Autopsie mondiale d’Emmanuelle Bayamack-Tam, mise en scène de Clément Poirée
Autopsie mondiale d’Emmanuelle Bayamack-Tam, mise en scène de Clément Poirée
Cela se passe dans une boîte de nuit hors d’âge… Côté jardin, une accumulation très réussie d’écrans de vieilles télés tout format avec des images de poissons dans un aquarium. (genre « installation » bas de gamme dans un musée d’art contemporain. ( scénographie intéressante d’Erwan Creft).
Côté cour, une porte étroite surmontée d’un EXIT rouge et au milieu, un canapé où dans la pénombre et les fumigènes, deux mannequins: ceux de Michael Jackson (brillantissime Pierre Lefebvre-Adrien) et Britney Spears (Mathilde Auveneux, tout aussi brillantissime que séduisante).
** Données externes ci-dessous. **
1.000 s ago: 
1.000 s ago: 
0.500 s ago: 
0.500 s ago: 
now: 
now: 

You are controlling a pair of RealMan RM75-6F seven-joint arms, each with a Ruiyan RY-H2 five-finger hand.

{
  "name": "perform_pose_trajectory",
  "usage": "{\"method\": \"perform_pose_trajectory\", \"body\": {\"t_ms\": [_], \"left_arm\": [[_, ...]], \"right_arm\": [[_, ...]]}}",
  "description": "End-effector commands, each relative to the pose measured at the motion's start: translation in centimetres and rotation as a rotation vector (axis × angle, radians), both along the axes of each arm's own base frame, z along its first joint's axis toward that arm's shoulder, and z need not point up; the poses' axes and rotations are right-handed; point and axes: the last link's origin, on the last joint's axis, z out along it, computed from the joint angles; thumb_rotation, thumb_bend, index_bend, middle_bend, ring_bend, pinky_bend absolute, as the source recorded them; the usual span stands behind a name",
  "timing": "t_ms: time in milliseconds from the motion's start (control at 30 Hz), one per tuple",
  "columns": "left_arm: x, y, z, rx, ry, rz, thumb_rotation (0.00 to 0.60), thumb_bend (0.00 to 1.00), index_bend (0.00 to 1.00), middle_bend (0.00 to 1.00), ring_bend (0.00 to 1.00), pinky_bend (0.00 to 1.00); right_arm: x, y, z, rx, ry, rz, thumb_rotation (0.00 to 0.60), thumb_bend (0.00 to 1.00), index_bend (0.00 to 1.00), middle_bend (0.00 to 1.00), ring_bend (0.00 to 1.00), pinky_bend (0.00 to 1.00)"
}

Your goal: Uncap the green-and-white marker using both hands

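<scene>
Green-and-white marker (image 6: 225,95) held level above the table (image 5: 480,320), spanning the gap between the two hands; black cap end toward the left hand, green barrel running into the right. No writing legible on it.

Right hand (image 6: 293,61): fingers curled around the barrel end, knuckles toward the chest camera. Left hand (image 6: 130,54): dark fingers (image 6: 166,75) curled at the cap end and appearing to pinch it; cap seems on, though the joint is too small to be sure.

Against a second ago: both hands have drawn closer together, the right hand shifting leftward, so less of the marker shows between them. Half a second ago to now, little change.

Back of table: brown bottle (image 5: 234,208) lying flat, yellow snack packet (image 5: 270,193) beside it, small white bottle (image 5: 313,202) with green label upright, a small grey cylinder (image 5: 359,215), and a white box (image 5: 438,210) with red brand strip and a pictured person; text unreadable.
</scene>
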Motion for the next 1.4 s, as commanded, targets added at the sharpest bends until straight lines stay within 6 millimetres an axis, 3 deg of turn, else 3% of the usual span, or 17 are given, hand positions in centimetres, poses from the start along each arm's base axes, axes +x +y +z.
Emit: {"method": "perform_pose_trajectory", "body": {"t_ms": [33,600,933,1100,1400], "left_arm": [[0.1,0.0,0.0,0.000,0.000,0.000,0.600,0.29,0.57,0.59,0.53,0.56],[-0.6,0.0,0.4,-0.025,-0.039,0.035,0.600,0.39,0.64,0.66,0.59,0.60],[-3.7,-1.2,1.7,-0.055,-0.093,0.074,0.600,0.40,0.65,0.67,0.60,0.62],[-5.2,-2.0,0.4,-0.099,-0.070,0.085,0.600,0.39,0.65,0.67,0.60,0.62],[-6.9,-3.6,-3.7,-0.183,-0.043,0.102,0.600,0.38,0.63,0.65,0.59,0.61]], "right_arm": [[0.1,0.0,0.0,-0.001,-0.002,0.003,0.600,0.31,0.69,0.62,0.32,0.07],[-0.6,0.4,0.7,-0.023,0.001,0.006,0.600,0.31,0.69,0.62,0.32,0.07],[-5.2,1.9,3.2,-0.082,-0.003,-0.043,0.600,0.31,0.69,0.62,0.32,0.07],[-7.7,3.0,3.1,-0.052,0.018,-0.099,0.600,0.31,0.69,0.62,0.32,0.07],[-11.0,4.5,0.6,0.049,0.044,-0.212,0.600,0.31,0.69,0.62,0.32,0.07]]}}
Mais ce ne sont pas des mannequins ou des momies… quoique! mais des personnages bien vivants qui se réveillent sur le plateau ou déjà morts, on ne sait plus trop….
Puis entre un chanteur en veste rose pailletée qui a pour micro, un fer à repasser. Il interprète entre autres Nirvana. Sylvain Dufour incarne à la perfection ce personnage déjanté.
Quant à Michael Jackson, il dit sans cesse qu’il n’est pas du tout mort et la chanteuse-actrice (quarante-et-un ans) qui s’était fait connaître mondialement en 98 avec Baby one more time et dont les disques ont atteint des records de vente absolus de disques, est bien là. Britney Spears, elle, se disait inspirée par Michael Jackson, Mariah Carey, Cher et Prince, a eu une vie plus que mouvementée jusqu’à être mise sous tutelle… Ici, elle semble être déjà dans un autre monde.
L’un et l’autre se querellent souvent, interprètent des chansons et dansent. Mais Opinion Mondiale incarnée ici par une Louise Coldefy-excellente-va faire un procès pour pédocriminalité au chanteur. Il y a aussi un fan de Michael Jackson (François Chary très convaincant) et Stéphanie Gibert aux claviers.
Chez Clément Poirée, ici tout est superbement cousu main, avec une fantaisie et un sens de la dérision indéniables. Il a une solide équipe technique avec lu -le spectacle lui doit beaucoup-et il dirige bien ses acteurs qui ont une gestuelle remarquable, surtout Mathilde Auveneux en star décadente. Et ce style de spectacle fait parfois penser à ceux de Philippe Adrien, mort il y a deux ans et dont Clément Poirée fut l’assistant.
Mais bon, le texte est bien léger! Clément Poirée pense que l’autrice «nous place au carrefour de nos contradictions et met le doigt sur un moment de bascule. Elle raconte l’instant où les anges ont chu, chassés hors de la scène ( littéralement : devenus obscènes) au profit de l’anonyme et omnipotente opinion publique. »
Soit…mais c’est la créditer d’un bien grand honneur! Ici, de petits dialogues servent le plus souvent de faire-valoir à la musique et aux chansons de cette «dramédie musicale» comme il nomme cette pièce, avec strass, paillettes et lumières de club…
Côté mise en scène, Clément Poirée aurait pu nous épargner ces criailleries aux micros H.F., ces appels à participer à la salle et ces fumigènes qui envahissent régulièrement la scène… et le nez des spectateurs. Comme ces déménagements permanents de praticables et accessoires qui cassent le bon rythme du début. Le metteur en scène semble avoir un meilleur sens de l’espace, que du temps et ces deux heures dix n’en finissaient pas de finir.
Un bon point : le public était, pour une fois, assez jeune. Mais à la fin, il semblait partagé, même quand il était invité à aller danser sur le plateau. Un jeune couple rencontré dans la navette du retour nous a dit avoir été très déçu, surtout par le texte. Bref, malgré de grandes qualités,cette Autopsie mondiale ne marquera quand même pas d’une pierre blanche cette rentrée théâtrale…
Philippe du Vignal
Jusqu’au 22 octobre, Théâtre de la Tempête, Cartoucherie de Vincennes, route du Champ de manœuvre. Métro: Château de Vincennes + navette gratuite mais attention, peu visible: (derrière l’arrêt du bus 114). T. : 01 43 20 36 36.
Les 17 et 18 janvier, Théâtre des Îlets, Montluçon (Allier) et le 26 janvier, Manekine, Pont Saint-Maxence (Oise).